Prior to Thursday’s false Iran headline was perhaps a more important and genuine headline regarding a spike in the US consumer price index or CPI. The year-on-year CPI print came in strong at +5%, beating market expectations of +4.7% and taking CPI to the highest levels in more than a decade. The month-on-month figure was up +0.60% which suggests there is more than just base effects at play. This data is important as it is likely to reinforce already widespread inflation fears and add more fuel to the commodity rally as investors continue to pour into the alternative asset class. On that note, it was another strong week for commodity index ETFs with roughly +300mm USD of inflows reported. On the other hand, aggregate open interest data for oil futures has been falling in recent days as prices have rallied, suggesting that some lingering oil "shorts" are throwing in the towel and covering positions.
Renewable credits (RINs)
As we just explained, oil prices were quite volatile on Thursday as a result of headline-driven trade and that theme continued into Friday with refined products dropping sharply early in the session. The refined product weakness came on the back of a headline suggesting that the Biden administration is considering options to help small US refiners who are struggling with surging renewable credits or RIN prices, as they are better known.

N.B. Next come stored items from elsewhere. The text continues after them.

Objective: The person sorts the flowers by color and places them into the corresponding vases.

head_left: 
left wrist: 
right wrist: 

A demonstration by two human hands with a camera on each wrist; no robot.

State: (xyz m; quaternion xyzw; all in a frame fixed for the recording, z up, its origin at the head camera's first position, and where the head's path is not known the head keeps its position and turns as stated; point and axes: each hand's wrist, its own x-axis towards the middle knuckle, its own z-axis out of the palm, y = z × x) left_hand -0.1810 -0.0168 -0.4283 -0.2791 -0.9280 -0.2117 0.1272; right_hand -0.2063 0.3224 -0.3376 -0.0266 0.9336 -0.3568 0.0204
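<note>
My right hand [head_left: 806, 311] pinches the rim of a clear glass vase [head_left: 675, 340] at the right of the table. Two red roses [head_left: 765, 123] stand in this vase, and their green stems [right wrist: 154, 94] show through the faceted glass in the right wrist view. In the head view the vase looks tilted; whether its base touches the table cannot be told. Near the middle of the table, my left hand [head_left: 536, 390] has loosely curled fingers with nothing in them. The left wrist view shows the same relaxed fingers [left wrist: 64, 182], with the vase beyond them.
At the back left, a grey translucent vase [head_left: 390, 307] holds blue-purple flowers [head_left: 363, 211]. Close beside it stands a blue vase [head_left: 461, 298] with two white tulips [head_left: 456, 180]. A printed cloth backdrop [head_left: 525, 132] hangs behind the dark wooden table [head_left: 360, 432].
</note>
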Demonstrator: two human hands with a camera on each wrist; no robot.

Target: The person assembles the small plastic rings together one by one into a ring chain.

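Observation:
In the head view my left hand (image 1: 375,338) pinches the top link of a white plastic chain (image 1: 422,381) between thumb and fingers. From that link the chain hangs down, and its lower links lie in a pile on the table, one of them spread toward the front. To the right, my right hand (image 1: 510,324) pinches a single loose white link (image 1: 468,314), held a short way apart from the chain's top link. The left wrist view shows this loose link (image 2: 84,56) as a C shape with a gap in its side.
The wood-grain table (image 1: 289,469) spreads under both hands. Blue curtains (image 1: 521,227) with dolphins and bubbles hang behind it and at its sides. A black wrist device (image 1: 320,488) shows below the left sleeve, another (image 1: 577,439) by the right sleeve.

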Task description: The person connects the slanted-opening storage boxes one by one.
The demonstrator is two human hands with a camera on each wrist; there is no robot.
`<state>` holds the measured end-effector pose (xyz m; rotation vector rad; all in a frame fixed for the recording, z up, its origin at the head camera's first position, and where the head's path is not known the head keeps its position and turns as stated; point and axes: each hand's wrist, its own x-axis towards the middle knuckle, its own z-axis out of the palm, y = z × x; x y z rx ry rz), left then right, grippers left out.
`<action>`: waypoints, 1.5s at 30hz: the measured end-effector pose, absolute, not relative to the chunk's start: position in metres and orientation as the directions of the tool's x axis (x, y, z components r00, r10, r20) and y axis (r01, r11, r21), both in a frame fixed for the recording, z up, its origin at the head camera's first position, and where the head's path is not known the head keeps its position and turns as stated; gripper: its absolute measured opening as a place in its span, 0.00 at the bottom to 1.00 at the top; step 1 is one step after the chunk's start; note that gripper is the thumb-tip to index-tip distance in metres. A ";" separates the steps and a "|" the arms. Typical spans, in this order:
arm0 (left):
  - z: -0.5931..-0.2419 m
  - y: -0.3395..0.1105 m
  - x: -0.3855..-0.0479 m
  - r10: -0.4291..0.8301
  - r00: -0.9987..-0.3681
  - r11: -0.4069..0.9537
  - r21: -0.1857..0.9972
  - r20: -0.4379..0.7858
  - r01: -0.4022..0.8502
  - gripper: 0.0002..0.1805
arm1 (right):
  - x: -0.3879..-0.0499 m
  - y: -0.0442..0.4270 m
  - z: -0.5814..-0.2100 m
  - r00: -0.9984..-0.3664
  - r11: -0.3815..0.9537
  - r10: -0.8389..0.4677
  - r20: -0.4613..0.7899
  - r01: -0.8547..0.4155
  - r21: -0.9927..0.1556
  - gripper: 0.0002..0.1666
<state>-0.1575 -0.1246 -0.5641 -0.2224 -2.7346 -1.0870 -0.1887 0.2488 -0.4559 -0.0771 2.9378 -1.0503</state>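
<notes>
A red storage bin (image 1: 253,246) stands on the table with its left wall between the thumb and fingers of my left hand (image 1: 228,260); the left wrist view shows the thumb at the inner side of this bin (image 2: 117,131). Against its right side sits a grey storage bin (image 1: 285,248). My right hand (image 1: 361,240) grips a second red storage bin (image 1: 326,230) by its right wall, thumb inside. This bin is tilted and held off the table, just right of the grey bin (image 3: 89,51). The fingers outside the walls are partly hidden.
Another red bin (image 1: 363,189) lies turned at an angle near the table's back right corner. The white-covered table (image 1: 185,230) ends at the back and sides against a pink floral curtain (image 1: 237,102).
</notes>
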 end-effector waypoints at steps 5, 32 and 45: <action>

For those unaware, the federal government mandates that a certain percentage of bio-fuels are blended into traditional fuels under the Renewable Fuel Standard Program (RFS). The RFS was created in 2005 as a way to reduce greenhouse gas emissions and to promote the expanded usage of renewable fuels while simultaneously reducing the US dependency on petroleum-based products.
The RIN prices are broken out into four distinct categories: Ethanol D6, Biomass-based Diesel D4, Advanced Biofuel D5, and Cellulosic Biofuel D3. As can be seen in Figure 3, all four categories have rallied sharply this year as demand for finished fuels recovers strongly while supply of renewables remains tight.
As it stands, ethanol is the most commonly traded RIN as that is the most developed category with a now long-standing relationship as a gasoline blend stock component. In fact, roughly 10% of the US gasoline pool is made up of corn-based ethanol which can be a challenge for small US refiners to source unlike their much larger and integrated competitors.
Part of the difficulty with ethanol is the fact that it is corrosive and therefore needs to be railed rather than moved on a pipeline, so the actual blending takes place at the gasoline “rack” and not the refinery. This presents a challenge for small refineries that do not have the capability to produce ethanol or the logistical assets to source it.
As such, these refiners are forced to purchase RINs to meet their obligations which is particularly burdensome in the current high price environment. In fact, under the Trump administration, smaller refineries were granted exemptions from the federal mandate and that action resulted in much weaker RIN prices. The gasoline crack spread tends to be highly correlated with RIN pricing, so the sharp move lower in RBOB Friday was a response to the potential for weakness in RIN prices to develop should exemptions be granted again under the current administration.
We view this scenario as highly unlikely though as exemptions would only work to undermine the administration's green agenda, so it wouldn’t surprise us to see a reversal in gasoline prices as the headline is clarified, similar to what we saw in crude oil markets Thursday.
Looking forward, we continue to expect strong inflows into commodity index products on the back of the most recent CPI print and as part of a strategic investor rotation back into commodity markets. This buying pressure is likely to keep oil prices trending higher, providing a good backdrop to buy headline-driven drops in oil prices, as we saw this week. In terms of RIN prices, we see the prospect of higher prices as the Biden administration pushes forward its green agenda.